**Work task**
Every line of the records that holds the word "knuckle" should be copied out.
──────────────────────────────
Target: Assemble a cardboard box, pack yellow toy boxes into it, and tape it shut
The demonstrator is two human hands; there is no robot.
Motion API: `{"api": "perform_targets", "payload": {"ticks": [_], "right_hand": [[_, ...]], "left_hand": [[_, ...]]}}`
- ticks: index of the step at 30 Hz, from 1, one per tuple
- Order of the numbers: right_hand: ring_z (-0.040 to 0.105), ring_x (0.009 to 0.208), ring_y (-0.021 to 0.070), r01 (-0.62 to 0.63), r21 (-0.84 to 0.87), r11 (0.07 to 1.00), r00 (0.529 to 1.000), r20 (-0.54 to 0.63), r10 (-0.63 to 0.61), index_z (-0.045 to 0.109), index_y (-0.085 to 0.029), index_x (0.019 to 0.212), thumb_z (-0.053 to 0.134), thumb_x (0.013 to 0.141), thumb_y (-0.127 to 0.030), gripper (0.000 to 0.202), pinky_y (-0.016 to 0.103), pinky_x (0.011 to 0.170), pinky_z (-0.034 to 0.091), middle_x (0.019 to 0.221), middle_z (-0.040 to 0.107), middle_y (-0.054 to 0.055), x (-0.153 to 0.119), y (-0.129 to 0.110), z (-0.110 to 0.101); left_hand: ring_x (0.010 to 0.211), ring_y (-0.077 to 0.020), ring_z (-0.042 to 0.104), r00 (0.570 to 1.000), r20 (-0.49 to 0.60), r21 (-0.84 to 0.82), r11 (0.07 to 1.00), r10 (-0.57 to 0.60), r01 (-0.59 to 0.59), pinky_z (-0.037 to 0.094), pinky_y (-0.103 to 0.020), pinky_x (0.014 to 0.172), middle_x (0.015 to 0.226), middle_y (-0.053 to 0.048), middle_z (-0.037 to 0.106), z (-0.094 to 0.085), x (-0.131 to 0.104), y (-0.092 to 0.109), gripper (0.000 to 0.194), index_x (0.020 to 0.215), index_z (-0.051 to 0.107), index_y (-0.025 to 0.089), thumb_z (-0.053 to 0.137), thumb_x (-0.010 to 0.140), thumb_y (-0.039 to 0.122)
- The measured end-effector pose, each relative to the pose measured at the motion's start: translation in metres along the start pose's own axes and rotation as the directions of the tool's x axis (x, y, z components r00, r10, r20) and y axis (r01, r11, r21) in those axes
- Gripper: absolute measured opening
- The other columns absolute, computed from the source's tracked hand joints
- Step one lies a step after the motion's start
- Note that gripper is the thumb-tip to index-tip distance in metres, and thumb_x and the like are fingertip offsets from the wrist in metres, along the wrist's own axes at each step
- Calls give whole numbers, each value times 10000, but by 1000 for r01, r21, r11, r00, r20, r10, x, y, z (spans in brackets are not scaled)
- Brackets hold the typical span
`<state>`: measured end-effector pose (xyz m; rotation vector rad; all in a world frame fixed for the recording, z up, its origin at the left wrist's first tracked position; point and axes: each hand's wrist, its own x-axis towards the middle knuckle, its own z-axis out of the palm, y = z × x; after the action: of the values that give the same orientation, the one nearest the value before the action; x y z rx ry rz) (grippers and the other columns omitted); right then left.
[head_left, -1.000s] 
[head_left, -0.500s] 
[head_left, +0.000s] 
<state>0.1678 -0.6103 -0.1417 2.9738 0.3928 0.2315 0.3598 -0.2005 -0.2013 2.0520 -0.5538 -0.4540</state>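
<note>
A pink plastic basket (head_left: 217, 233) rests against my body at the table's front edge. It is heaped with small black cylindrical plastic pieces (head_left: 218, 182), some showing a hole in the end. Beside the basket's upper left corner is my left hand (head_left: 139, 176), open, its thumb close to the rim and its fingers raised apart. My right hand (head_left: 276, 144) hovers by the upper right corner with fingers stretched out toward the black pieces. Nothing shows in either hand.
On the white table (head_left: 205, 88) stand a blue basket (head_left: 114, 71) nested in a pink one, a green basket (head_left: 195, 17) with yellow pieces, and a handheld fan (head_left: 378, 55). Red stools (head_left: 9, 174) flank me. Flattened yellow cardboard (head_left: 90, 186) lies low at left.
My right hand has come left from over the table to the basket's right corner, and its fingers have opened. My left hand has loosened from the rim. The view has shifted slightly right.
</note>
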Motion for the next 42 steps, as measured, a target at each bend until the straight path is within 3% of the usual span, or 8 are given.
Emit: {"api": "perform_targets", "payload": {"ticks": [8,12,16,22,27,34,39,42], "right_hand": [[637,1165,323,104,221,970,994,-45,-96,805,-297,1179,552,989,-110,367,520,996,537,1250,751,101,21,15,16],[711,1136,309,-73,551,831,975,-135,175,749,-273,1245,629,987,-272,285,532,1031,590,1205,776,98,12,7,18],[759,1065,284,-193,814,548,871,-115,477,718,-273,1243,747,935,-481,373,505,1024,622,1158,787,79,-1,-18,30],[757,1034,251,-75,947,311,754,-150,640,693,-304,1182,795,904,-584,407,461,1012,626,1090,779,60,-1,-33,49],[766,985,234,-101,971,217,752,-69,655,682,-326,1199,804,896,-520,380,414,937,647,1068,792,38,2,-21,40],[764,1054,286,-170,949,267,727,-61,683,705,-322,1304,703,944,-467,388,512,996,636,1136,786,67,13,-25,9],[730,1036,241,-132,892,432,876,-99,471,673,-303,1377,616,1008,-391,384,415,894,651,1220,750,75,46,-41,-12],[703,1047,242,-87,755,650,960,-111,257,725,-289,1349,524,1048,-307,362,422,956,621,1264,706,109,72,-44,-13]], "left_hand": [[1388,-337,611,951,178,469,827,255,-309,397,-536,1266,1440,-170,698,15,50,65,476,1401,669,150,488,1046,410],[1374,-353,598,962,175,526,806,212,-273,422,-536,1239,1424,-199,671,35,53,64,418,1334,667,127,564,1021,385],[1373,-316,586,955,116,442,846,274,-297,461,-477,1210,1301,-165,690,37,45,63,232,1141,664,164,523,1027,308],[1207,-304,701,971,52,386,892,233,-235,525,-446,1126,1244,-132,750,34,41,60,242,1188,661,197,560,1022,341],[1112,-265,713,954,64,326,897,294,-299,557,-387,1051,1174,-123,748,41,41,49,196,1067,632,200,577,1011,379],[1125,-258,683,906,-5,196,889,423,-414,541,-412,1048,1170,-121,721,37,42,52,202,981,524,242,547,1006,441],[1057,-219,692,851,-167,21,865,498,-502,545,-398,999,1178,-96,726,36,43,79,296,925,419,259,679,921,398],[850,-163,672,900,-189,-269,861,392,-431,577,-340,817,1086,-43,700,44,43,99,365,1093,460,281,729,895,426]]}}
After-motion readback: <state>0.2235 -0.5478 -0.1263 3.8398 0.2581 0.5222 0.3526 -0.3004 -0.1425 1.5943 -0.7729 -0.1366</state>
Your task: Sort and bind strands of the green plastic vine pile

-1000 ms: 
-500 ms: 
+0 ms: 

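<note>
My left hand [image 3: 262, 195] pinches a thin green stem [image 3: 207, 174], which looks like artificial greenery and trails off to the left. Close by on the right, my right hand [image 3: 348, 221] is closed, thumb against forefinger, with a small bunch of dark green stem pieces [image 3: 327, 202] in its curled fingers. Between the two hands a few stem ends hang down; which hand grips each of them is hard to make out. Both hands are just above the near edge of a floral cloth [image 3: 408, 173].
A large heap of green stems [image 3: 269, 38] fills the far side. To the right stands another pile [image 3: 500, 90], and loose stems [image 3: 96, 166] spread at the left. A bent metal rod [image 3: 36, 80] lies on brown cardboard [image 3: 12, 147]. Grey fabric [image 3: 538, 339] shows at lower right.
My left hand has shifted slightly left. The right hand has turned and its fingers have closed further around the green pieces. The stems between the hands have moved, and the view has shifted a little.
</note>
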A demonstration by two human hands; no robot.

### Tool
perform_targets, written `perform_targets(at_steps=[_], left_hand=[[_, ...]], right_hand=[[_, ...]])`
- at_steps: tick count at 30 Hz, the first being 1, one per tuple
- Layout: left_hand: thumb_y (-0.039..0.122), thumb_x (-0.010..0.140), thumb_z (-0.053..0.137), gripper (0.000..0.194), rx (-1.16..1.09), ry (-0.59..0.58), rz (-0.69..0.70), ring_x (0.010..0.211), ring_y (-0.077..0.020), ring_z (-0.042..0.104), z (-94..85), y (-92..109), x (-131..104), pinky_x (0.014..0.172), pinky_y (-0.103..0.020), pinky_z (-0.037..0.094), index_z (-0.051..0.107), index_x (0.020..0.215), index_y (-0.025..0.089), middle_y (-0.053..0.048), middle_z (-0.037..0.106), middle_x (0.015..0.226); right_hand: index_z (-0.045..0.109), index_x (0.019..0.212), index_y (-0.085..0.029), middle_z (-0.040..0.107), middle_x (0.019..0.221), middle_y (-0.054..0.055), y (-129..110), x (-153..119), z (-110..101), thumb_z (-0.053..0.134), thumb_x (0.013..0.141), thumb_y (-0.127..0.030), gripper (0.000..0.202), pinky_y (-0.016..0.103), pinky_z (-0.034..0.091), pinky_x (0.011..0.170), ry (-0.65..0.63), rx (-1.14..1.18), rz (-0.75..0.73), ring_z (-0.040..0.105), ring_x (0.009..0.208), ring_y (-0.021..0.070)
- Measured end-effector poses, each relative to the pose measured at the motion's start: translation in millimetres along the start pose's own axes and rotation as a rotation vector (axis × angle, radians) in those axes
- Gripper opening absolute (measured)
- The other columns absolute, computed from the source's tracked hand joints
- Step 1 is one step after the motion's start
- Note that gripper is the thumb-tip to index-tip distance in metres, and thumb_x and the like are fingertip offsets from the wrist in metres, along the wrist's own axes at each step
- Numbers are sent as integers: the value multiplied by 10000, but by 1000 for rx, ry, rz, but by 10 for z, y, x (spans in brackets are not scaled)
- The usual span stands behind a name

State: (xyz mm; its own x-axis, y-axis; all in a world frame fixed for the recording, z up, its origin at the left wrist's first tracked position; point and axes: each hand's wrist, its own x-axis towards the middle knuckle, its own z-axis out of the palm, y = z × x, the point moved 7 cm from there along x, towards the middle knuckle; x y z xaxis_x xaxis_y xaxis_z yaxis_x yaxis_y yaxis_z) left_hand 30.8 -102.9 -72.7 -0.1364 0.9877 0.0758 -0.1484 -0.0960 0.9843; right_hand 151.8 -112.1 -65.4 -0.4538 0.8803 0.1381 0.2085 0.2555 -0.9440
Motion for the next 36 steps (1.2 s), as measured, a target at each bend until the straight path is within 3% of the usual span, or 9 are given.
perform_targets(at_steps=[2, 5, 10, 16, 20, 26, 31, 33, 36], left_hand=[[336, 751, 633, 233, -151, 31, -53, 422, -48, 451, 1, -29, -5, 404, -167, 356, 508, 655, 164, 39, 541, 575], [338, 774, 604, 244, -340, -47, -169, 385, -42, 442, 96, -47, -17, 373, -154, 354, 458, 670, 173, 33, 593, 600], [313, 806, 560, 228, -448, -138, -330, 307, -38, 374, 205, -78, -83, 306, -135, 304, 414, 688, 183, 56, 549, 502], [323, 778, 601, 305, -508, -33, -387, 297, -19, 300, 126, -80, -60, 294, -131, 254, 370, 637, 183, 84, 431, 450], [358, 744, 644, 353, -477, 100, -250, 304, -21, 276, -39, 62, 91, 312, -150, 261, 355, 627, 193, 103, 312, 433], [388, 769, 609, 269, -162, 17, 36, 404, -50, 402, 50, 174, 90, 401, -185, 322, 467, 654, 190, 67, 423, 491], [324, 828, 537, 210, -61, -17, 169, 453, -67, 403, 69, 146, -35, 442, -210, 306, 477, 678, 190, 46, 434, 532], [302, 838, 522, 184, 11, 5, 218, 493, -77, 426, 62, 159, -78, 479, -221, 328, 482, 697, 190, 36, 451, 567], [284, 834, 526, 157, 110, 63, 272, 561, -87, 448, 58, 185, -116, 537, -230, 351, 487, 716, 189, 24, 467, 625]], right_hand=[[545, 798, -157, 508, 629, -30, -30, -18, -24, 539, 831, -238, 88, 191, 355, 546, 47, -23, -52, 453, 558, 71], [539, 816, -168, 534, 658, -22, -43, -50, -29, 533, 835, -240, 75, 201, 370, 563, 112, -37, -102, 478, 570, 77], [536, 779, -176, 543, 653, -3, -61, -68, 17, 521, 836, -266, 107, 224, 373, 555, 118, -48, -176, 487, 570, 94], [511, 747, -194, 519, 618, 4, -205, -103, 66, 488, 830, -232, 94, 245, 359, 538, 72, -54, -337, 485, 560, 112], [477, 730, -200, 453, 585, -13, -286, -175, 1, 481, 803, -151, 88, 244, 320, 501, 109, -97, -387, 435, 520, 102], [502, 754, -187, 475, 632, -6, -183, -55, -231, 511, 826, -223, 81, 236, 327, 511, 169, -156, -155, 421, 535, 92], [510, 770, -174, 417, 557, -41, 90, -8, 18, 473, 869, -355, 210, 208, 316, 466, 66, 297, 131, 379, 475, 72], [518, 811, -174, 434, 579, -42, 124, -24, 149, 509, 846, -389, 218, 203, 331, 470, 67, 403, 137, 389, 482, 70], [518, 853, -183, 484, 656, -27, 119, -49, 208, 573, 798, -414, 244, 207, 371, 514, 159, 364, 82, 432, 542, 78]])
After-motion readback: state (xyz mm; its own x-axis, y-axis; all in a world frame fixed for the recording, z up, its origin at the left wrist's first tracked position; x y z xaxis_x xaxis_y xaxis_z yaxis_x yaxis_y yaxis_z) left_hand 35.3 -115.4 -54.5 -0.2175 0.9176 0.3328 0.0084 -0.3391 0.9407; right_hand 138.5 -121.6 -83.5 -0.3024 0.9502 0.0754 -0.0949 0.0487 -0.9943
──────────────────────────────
**Answer box**
`<state>`: measured end-effector pose (xyz m; rotation vector rad; all in a world frame fixed for the recording, z up, its origin at the left wrist's first tracked position; point and axes: each hand's wrist, its own x-axis towards the middle knuckle, its own z-axis out of the palm, y = z × x; after the action: of the values that give the same orientation, the one nearest the value before the action; x y z rx ry rz) (grippers and the other columns omitted); right then left.
State: (xyz mm; its own x-axis, y-axis; all in a world frame fixed for the recording, z up, its origin at the left wrist's first tracked position; point and axes: each hand's wrist, its own x-axis towards the middle knuckle, its own z-axis out of the palm, y = z × x, the point moved 7 cm from there along x, towards the middle knuckle; x y z xaxis_x xaxis_y xaxis_z yaxis_x yaxis_y yaxis_z) left_hand 30.8 -102.9 -72.7 -0.1364 0.9877 0.0758 -0.1484 -0.0960 0.9843; right_hand 151.8 -112.1 -65.4 -0.4538 0.8803 0.1381 0.2085 0.2555 -0.9440

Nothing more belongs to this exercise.